Bristol-Myers shares were down $1.18 at $28.65 in 4 p.m.
New York Stock Exchange composite trading. The suit traces the history of
Taxol, a drug derived from the bark of the Pacific yew tree and discovered
by researchers at the National Institutes of Health. Bristol-Myers
licensed the drug from the NIH in 1991 for a paltry 0.5% royalty. Members
of Congress griped at the time that Bristol-Myers was getting a steal and
charging far too much for a drug discovered with public money.
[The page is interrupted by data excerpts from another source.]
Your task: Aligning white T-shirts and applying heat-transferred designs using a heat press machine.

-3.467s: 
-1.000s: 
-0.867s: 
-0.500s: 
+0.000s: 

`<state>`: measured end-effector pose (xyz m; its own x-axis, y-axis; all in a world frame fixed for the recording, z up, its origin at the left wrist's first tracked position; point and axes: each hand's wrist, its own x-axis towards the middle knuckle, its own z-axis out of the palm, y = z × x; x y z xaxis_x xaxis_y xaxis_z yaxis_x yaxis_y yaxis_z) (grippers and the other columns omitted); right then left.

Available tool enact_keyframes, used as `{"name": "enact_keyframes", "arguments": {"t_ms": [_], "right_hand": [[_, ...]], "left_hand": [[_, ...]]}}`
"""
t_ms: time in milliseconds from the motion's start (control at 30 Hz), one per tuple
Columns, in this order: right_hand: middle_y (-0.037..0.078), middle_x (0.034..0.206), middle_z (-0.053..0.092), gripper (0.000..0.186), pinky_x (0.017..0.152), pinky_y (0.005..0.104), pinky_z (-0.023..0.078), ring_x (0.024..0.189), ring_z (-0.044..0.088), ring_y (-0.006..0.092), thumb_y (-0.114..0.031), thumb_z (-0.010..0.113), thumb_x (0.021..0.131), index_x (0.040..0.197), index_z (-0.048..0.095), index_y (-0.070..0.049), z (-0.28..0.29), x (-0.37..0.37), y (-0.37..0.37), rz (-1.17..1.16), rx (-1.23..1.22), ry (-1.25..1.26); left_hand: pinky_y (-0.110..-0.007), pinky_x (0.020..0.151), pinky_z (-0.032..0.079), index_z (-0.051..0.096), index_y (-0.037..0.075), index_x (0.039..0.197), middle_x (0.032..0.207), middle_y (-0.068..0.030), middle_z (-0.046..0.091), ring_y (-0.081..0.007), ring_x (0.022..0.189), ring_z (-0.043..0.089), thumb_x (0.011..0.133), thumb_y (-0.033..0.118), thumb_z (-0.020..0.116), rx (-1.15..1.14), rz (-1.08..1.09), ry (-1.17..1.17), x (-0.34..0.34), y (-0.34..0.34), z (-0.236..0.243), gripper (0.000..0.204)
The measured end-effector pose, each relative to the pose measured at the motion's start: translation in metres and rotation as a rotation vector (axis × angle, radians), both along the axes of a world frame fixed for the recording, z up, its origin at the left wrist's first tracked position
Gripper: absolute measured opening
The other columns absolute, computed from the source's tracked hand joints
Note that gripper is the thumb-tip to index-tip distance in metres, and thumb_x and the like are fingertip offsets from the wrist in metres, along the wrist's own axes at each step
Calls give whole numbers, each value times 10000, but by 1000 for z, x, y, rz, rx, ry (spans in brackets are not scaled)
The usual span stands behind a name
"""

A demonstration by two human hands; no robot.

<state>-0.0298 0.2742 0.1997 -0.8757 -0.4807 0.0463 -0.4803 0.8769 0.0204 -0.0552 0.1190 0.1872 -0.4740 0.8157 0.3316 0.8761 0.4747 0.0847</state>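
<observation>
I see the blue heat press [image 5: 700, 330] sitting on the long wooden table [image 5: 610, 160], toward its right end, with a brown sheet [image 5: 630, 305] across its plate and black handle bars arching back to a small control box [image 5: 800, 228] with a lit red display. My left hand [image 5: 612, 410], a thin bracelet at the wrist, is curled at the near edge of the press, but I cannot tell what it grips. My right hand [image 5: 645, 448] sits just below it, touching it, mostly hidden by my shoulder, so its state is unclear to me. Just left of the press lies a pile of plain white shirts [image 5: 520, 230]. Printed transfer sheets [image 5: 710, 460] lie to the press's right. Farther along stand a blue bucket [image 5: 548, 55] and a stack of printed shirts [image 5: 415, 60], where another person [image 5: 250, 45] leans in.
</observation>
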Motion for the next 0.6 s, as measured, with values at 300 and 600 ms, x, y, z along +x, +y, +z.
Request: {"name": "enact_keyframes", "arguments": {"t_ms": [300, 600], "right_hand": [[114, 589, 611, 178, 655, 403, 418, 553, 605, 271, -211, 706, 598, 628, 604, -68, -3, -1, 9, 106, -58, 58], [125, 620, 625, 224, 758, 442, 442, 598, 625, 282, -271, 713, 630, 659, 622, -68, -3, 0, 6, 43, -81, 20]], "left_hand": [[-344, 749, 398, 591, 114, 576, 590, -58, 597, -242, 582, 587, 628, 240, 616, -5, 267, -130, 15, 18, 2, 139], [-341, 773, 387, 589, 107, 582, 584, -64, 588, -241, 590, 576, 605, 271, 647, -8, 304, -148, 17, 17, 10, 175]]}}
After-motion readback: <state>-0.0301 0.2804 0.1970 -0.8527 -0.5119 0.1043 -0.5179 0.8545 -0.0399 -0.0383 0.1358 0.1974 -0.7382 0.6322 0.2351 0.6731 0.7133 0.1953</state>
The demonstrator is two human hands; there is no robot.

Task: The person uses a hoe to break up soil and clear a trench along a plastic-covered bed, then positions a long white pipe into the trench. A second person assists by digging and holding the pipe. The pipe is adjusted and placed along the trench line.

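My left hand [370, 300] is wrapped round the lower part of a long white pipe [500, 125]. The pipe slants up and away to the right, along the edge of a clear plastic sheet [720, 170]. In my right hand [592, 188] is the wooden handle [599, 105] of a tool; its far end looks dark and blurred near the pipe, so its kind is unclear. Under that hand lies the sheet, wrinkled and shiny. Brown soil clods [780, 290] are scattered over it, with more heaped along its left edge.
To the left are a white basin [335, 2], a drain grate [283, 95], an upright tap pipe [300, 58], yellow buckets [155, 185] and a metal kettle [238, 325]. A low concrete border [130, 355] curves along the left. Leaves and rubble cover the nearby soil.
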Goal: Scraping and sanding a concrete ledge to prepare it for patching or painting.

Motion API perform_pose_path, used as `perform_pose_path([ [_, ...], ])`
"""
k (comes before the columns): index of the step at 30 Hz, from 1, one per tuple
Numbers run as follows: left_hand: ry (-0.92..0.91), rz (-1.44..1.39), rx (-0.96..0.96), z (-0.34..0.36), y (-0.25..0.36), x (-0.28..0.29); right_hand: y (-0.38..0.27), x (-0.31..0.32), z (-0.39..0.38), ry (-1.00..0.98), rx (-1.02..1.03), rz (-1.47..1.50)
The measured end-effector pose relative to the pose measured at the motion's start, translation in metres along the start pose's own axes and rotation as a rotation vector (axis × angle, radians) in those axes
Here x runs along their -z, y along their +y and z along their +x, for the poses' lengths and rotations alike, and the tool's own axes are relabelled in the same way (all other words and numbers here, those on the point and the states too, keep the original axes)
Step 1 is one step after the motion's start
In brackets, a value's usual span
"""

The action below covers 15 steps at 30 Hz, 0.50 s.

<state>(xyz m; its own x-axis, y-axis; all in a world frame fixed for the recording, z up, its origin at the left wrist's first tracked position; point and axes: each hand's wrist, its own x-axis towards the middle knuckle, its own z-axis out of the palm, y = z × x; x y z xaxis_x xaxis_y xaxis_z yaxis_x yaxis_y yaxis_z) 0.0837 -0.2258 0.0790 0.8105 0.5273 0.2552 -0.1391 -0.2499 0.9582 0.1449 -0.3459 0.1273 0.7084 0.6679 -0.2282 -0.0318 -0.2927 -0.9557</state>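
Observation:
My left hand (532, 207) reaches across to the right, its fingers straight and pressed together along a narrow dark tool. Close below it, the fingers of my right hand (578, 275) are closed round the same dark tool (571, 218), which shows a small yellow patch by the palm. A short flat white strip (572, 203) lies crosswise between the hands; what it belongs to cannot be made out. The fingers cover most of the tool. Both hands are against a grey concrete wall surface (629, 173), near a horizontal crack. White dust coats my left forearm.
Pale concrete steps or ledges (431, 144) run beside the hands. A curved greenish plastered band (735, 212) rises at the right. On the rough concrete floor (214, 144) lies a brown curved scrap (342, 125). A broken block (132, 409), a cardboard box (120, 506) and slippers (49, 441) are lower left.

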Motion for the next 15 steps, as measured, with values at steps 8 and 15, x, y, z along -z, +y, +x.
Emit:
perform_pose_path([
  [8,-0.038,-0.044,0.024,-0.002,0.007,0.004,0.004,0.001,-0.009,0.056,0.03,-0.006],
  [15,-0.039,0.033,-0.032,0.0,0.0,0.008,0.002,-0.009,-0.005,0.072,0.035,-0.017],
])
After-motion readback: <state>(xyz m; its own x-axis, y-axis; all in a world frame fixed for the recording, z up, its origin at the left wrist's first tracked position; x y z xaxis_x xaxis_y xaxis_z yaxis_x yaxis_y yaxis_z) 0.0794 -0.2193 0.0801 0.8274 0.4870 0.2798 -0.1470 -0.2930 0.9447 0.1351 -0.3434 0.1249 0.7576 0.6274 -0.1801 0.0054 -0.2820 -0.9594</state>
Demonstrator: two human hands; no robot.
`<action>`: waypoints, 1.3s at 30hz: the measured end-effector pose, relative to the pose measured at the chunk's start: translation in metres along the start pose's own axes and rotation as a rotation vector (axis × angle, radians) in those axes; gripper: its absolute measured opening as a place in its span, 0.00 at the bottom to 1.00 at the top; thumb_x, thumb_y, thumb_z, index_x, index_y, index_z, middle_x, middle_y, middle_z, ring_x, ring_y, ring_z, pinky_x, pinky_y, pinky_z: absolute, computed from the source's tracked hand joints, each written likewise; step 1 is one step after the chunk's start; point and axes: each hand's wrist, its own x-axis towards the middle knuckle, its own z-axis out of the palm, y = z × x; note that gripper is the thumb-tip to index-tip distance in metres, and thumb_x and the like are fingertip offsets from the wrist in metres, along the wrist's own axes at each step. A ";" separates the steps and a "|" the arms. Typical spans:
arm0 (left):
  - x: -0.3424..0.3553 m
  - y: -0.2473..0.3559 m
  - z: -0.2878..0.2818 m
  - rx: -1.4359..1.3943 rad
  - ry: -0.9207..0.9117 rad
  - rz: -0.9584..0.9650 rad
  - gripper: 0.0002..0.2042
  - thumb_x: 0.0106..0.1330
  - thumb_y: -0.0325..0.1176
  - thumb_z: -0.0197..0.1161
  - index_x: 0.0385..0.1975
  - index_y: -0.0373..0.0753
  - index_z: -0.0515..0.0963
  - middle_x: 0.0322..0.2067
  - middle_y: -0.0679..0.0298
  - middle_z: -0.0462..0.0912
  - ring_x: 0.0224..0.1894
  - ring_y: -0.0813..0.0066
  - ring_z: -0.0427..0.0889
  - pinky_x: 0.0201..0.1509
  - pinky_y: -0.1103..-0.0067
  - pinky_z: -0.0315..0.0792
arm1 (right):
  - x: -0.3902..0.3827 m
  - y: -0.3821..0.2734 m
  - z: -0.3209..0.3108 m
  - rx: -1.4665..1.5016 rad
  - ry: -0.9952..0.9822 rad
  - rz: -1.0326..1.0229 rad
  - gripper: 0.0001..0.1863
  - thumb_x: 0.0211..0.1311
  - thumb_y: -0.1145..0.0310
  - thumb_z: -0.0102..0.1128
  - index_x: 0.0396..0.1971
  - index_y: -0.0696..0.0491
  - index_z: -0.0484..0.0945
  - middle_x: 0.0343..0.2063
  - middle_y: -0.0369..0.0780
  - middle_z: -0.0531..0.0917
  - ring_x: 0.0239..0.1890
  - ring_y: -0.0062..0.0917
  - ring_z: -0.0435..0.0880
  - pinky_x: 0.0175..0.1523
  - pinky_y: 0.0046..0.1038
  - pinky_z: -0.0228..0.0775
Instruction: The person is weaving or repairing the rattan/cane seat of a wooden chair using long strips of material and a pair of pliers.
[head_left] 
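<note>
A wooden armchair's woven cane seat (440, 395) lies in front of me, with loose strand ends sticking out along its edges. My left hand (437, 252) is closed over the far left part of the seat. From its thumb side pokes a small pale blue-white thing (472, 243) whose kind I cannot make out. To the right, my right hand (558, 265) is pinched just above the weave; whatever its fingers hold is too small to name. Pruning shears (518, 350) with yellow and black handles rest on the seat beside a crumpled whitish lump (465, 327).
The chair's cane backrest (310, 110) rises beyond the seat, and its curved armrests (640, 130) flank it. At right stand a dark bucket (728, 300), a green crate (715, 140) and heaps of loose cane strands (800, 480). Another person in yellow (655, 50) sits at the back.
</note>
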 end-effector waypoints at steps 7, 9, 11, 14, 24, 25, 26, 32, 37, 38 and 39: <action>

To mollify
these concerns, Bristol-Myers assured government officials that generic
versions would be available by 1998. "Taxol was never patented and no
patent is even possible," Zola Horovitz, a Bristol-Myers vice
president, told a congressional committee on Jan. 25, 1993.
Meanwhile,
Bristol-Myers lawyers were feverishly working to get two patents on Taxol
by claiming that Bristol-Myers's scientists had figured out that the drug
could be given during three-hour infusions instead of a more taxing
24-hour infusion. In fact, the three-hour infusion therapy had long been
known, but Bristol-Myers didn't disclose to the patent office an earlier
study proving three-hour infusions worked, according to a decision by a
federal judge. At the same time, however, Bristol-Myers provided that same
study to the Food and Drug Administration to prove that the drug was safe
to sell, the judge's decision found.
With patents in hand, Bristol-Myers sued Ivax
Corp., which hoped to launch a generic version by 1998. The patents and
legal maneuvering that eventually involved American BioScience kept Ivax's
cheaper version of Taxol off the market until October 2000. Meanwhile,
Bristol-Myers racked up billions in sales. Mr. Blumenthal said this delay
cost desperate patients dearly -- and may have prevented some from getting
life-saving treatment.
There is little doubt that Bristol-Myers went well beyond
common industry practice in fighting off competition to Taxol. The
question before the court is whether its actions were illegal.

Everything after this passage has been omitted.